Instruções para preenchimento do DARF Avulso:

 

1. O contribuinte deverá calcular a parcela da contribuição não declarada para emissão do DARF avulso;

 

2. Deve ser informado o CNPJ da matriz da empresa;

 

3. Deverá ser utilizado o código de receita 9410;

 

4. O campo “Período de Apuração” deverá ser preenchido com o primeiro dia do mês de apuração, ou seja, 01/08/2018;

 

5. O campo “Número de Referência” não deverá ser preenchido;

 

6. O campo “Data de Vencimento” deverá ser preenchido com 20/09/2018. Se for feriado no município ou no Estado, a data de vencimento do DARF é antecipada para o dia útil imediatamente anterior.

 

7. O contribuinte deverá calcular o valor da multa e dos juros, caso o pagamento seja feito após o vencimento.

 

Para mais informações sobre pagamento em atraso acesse: http://idg.receita.fazenda.gov.br/orientacao/tributaria/pagamentos-e-parcelamentos/pagamento-em-atraso

 

Instruções para pagamento do Darf nos bancos arrecadadores:

 

1. O contribuinte deverá utilizar o código de barras para pagamento; seja por leitura ótica; seja pela digitação da transcrição numérica do código de barras;

 

2. Os bancos arrecadadores não aceitarão o pagamento do Darf, caso o contribuinte tente digitar os dados do Darf (Período de apuração; Número do CPF ou CNPJ; Código de Receita; etc.) em substituição ao código de barras;

 

3. Cada banco arrecadador tem uma opção própria em seus sistemas, que permite o pagamento de Darf com a utilização do código de barras;

 

4. Caso encontre dificuldade para pagamento, o contribuinte deverá solicitar informações específicas de seu banco, sobre como realizar o pagamento de Darf-Numerado com a utilização do código de barras.

 

Em nenhuma hipótese poderá ser utilizada a GPS – Guia da Previdência Social para o pagamento de contribuições sociais que deveriam estar incluídas no eSocial e/ou EFD-Reinf.

 

Depois do fechamento da folha no eSocial, o contribuinte deverá acionar novamente o programa gerador da DCTFWeb, retificar a declaração para complementação da confissão da dívida e adotar os procedimentos de ajuste do Darf Avulso ao Darf numerado por meio do sistema Sistad, a ser disponibilizado brevemente no Centro Virtual de Atendimento da Secretaria da Receita Federal do Brasil (e-CAC).

 

É importante observar que caso o Darf não seja preenchido em conformidade com as instruções fornecidas, o documento não poderá ser recuperado para ajustes.

 

Adicionalmente reforça-se a necessidade da correta prestação de informações no eSocial e de emissão do Darf pela DCTFWeb.

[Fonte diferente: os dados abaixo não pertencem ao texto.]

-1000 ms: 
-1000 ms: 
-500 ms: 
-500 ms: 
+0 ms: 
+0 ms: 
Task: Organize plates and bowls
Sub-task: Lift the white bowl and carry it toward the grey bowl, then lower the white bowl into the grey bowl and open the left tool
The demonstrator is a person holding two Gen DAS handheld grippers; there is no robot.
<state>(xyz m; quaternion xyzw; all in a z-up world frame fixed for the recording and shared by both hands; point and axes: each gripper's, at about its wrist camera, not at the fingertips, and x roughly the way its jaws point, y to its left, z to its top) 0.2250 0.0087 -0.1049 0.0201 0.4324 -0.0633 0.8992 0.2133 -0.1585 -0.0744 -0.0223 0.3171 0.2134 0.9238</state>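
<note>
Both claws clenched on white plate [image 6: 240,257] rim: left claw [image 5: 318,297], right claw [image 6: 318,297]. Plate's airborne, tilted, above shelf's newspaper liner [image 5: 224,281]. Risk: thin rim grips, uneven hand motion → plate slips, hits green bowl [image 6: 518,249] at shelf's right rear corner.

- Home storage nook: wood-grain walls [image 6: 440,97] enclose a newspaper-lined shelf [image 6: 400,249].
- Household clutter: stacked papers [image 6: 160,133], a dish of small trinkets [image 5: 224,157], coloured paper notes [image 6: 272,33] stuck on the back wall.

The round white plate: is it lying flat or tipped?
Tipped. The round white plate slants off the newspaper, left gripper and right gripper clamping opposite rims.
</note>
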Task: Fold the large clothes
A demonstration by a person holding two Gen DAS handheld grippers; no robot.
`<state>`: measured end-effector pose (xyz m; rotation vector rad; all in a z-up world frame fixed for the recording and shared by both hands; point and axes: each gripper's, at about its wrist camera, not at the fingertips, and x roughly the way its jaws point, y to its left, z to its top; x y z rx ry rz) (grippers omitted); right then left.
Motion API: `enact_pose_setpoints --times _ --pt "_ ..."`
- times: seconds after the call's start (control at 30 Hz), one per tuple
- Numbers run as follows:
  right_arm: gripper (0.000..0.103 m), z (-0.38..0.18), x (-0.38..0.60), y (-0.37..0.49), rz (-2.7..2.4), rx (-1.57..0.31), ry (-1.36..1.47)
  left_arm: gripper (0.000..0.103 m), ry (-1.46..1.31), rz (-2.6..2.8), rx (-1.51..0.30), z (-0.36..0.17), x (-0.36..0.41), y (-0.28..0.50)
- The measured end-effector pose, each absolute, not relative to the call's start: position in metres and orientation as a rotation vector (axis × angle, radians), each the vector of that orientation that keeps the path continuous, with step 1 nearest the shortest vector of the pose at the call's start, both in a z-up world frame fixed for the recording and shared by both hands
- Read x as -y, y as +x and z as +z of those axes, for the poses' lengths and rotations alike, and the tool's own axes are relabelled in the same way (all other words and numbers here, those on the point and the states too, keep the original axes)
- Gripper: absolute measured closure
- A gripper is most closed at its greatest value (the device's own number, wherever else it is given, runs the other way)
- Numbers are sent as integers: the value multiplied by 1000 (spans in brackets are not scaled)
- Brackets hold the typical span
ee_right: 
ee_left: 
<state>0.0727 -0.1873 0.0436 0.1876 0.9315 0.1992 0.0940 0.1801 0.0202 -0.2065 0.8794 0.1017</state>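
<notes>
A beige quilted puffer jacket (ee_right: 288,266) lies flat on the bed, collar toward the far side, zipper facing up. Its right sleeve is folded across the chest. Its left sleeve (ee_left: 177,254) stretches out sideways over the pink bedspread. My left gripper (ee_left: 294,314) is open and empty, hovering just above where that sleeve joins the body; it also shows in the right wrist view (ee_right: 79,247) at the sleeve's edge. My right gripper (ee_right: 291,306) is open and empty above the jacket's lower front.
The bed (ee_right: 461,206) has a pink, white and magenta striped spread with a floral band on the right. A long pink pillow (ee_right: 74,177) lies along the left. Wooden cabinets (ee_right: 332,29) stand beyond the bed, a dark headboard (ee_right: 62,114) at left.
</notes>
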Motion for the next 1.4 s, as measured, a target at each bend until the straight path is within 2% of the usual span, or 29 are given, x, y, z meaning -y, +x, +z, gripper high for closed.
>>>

Os débitos confessados na DCTFWeb sensibilizarão o sistema de emissão da Certidão Negativa de Débitos (CND). Assim, no caso de recolhimento das contribuições por meio Darf Avulso o contribuinte deverá efetuar os devidos ajustes no sistema Sistad. Se esse sistema ainda não estiver disponível, o contribuinte poderá dirigir-se a uma unidade de atendimento da Receita Federal para solicitar os ajustes.